Kira-kira satu menit setelah perintah pengejaran, seorang polisi muda berlari memasuki Octagon dengan langkah tergopoh-gopoh. Ia berlari menuju sang komandan dan melaporkan sesuatu dengan berbisik.

Sang komandan kaget.

***

Daniel berlari cepat. Berbelok di antara perkampungan kumuh yang kontras dengan gemerlap Octagon. Jalanan sepi yang gelap dan sedikit becek memudahkannya untuk berlari di seluk-beluk perkampungan. Suara langkah sepatu cepat dari polisi yang mengejarnya masih terdengar.

Daniel berbelok di sebuah perempatan panjang. Ia berhenti dan bersembunyi di antara kegelapan. Suara langkah cepat itu terus mendekat. Tinggal beberapa detik lagi hingga langkah itu sampai di dekatnya.

Lalu melewatinya.

Polisi itu berhenti. Ia menggaruk-garuk kepalanya bingung. Sekelilingnya sepi. Tidak ada lagi langkah kaki yang tadi diikutinya. Lalu, sebuah tepukan kecil di pundaknya membuatnya menoleh.

Seketika satu tendangan telak menghantam dagu polisi itu. Ia langsung tersungkur ke belakang.

Saat itulah walkie talkie sang polisi menyala dan terdengar teriakan keras dengan sedikit desisan,

"MUNDUR. DIA AGEN. MUNDUR."

Daniel meraih walkie talkie itu. "Telat, udah gue tendang."

***

Jakarta, 11 Maret 2018, pukul 00.45

Dia melihatnya lagi. Sebuah siluet hitam yang berkelebat cepat. Senyap dan tanpa suara. Siluet hitam itu mengintainya dalam jarak dekat tapi tetap tersembunyi.  Gadis itu mempercepat langkahnya dengan panik. Jantungnya berdebar kencang karena ketakutan yang seketika melandanya.

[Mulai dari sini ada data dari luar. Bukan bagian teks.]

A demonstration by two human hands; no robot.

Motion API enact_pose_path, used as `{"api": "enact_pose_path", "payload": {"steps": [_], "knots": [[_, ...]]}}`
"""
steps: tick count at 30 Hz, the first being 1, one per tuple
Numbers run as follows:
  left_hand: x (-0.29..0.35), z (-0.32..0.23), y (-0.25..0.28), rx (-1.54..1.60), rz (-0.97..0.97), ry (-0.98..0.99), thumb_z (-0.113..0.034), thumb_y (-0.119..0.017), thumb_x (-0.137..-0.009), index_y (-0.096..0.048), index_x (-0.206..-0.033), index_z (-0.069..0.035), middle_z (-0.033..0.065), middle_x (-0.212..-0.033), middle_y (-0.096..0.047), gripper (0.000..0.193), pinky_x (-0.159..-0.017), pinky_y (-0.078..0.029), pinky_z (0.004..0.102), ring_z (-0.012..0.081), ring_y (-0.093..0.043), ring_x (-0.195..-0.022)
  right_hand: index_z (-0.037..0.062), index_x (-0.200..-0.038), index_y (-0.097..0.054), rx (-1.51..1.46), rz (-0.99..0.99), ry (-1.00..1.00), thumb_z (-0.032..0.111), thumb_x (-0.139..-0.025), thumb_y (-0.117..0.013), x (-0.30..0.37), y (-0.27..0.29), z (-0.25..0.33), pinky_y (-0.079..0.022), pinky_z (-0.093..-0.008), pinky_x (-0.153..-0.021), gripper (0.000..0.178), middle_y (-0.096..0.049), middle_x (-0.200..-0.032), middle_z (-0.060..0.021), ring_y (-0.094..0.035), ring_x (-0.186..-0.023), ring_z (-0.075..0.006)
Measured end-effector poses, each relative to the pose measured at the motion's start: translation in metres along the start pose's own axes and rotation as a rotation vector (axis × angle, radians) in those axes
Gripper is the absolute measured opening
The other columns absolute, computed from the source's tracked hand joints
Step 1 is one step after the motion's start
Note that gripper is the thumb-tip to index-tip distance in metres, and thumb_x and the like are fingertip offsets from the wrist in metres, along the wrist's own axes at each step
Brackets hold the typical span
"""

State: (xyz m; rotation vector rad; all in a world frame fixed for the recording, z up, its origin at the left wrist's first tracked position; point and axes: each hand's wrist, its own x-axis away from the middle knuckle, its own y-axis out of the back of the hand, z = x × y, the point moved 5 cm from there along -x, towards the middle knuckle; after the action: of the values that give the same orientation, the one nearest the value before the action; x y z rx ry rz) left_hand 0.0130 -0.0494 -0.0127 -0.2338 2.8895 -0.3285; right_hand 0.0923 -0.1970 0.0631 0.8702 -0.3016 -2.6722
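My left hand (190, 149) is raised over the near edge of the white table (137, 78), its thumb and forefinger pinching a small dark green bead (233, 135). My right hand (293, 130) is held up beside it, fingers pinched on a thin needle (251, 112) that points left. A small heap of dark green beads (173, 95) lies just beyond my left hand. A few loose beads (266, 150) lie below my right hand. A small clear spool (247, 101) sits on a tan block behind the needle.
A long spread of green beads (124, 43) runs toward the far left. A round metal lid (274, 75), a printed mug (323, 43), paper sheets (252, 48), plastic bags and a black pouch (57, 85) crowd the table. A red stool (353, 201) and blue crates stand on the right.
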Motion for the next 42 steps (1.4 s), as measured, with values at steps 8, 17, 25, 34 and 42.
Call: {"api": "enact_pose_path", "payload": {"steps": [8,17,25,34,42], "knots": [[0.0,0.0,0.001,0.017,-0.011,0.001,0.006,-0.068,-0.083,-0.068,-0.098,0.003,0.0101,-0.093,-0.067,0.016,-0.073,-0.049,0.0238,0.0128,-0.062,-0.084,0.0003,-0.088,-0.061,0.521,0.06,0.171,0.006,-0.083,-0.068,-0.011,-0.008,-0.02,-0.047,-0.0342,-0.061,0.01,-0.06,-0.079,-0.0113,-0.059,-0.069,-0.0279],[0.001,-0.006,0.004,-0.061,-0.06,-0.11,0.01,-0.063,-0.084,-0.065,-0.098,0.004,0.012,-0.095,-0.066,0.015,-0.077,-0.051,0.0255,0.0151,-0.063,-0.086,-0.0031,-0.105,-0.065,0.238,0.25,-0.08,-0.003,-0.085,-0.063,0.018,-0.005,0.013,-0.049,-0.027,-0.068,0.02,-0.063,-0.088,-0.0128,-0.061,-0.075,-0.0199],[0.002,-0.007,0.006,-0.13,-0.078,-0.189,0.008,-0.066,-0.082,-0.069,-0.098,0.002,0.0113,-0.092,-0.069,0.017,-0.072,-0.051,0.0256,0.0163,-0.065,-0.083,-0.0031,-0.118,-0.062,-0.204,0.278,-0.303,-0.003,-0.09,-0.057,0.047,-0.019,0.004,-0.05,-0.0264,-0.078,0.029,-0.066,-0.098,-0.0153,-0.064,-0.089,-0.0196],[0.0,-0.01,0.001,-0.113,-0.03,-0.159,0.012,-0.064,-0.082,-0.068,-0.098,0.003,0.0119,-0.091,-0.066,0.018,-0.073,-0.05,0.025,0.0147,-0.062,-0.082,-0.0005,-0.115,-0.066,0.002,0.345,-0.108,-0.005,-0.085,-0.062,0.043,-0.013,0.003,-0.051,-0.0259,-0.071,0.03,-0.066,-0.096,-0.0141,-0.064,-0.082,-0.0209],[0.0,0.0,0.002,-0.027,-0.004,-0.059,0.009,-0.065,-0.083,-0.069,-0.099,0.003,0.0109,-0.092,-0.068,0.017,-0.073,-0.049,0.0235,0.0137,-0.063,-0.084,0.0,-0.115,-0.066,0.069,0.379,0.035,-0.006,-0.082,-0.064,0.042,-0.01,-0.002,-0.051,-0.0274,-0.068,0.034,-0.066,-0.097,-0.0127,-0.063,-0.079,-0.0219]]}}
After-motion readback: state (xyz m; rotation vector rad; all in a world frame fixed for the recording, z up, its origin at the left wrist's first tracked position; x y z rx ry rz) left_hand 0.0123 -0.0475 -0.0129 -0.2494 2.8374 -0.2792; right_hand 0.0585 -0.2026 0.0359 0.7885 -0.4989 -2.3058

Gadis itu seketika berlari cepat.  Memaksa kedua kakinya untuk berlari dari apa pun yang tengah mengejarnya. Rambut panjangnya terbang tertiup angin, memperlihatkan kulit putihnya yang alami. Detak jantungnya di luar kendali, napasnya memburu, air matanya mulai menusuk-nusuk pelupuk mata.

Dengan badan gemetar hebat, ia merogoh tasnya dengan tergesa-gesa. Satu isakan ketakutan keluar dari mulutnya karena tidak menemukan ponsel yang dicarinya. Ia terus berlari dan berbelok-belok, meski ia tidak tahu ke mana arahnya akan berakhir.

Ia menikung cepat ke arah kanan, ke tempat jejeran toko yang telah tutup. Matanya lalu menangkap tumpukan kotak kayu dan tempat sampah dan langsung bersembunyi di antaranya. Gadis itu kembali merogoh tasnya mencari ponsel. Napasnya menggebu, kedua kakinya lemas. Antara kelelahan berlari dengan high heels-nya bercampur rasa ketakutan.

Hatinya sangat lega ketika akhirnya dia meraih benda berbentuk persegi panjang itu. Tanpa sadar wajahnya sudah penuh dengan air mata. Dia menekan-nekan layar ponselnya, secepat yang dia bisa dengan tangannya yang gemetaran. Gadis itu menempelkan ponselnya ke telinga sambil mengawasi sekeliling dengan waspada.